Tak sampai satu jam akhirnya mobil yang dikemudikan oleh Ali berbelok dan berhenti tepat di garasi rumah Sadewa.

Prilly sudah bersiap-siap untuk turun namun tiba-tiba pergelangan tangannya dipegang oleh suaminya.

Ali menatap dalam wajah istrinya yang terlihat lelah. Ali bingung sebenarnya apa yang salah sampai Prilly berubah seperti ini pada dirinya.

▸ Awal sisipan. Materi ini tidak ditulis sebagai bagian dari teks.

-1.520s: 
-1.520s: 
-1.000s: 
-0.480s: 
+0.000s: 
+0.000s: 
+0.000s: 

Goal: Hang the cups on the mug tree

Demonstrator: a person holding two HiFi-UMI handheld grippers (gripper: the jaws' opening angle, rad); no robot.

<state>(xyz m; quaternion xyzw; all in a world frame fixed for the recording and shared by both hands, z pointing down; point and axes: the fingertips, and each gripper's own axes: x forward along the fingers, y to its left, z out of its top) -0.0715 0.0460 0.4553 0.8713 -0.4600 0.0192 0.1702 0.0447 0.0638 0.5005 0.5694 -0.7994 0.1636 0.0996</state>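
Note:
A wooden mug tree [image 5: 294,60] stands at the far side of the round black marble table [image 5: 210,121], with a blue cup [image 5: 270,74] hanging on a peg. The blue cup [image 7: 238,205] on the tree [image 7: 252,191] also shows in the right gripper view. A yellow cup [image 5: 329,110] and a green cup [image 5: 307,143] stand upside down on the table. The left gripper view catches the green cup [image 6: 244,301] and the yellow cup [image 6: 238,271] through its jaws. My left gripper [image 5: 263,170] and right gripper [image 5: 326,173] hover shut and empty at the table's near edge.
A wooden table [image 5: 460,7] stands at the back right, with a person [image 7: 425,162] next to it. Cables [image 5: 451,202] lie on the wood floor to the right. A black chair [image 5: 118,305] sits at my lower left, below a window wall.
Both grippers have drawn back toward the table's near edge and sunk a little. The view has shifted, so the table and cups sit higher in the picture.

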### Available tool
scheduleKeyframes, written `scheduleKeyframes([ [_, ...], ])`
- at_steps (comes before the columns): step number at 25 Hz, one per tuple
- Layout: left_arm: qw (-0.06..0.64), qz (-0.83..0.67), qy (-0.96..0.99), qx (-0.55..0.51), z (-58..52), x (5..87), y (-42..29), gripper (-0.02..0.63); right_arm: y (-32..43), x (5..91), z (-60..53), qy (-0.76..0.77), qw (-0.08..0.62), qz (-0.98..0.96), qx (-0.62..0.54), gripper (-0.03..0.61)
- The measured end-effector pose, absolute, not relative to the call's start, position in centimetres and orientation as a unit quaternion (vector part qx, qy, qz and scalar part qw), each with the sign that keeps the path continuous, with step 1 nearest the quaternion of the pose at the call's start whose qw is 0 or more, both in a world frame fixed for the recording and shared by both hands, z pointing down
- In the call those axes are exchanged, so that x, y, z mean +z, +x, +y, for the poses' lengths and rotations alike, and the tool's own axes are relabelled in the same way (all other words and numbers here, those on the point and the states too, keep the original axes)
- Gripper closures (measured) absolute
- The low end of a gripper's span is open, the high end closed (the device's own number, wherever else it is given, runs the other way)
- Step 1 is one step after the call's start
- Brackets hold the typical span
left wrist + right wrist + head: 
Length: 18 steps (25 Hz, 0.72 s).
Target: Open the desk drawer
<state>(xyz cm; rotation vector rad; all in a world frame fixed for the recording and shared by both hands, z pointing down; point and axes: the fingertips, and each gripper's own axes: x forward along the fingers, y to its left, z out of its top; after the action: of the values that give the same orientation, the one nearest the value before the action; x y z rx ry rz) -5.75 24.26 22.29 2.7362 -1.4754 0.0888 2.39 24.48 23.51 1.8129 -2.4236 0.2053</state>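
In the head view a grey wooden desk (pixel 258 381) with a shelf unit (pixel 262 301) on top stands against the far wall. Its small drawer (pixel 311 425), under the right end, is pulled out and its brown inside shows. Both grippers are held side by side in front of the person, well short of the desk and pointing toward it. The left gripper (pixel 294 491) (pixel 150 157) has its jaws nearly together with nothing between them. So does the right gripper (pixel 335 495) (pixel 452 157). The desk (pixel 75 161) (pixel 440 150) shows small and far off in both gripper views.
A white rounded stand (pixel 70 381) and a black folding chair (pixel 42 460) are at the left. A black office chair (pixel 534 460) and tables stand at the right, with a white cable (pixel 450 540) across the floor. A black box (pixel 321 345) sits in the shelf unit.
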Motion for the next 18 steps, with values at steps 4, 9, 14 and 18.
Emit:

"Untuk terakhir kalinya Mas bertanya katakan apa yang salah pada diri Mas sampai-sampai kamu berubah seperti ini?"

Prilly menghela nafasnya lalu menundukkan kepalanya menatap Amar. "Aku tidak berubah hanya saja aku sedang memikirkan betapa bahagianya almarhumah ibunda Amar karena dicintai begitu dalam oleh suaminya." Prilly tersenyum kecil sarat akan kesakitan.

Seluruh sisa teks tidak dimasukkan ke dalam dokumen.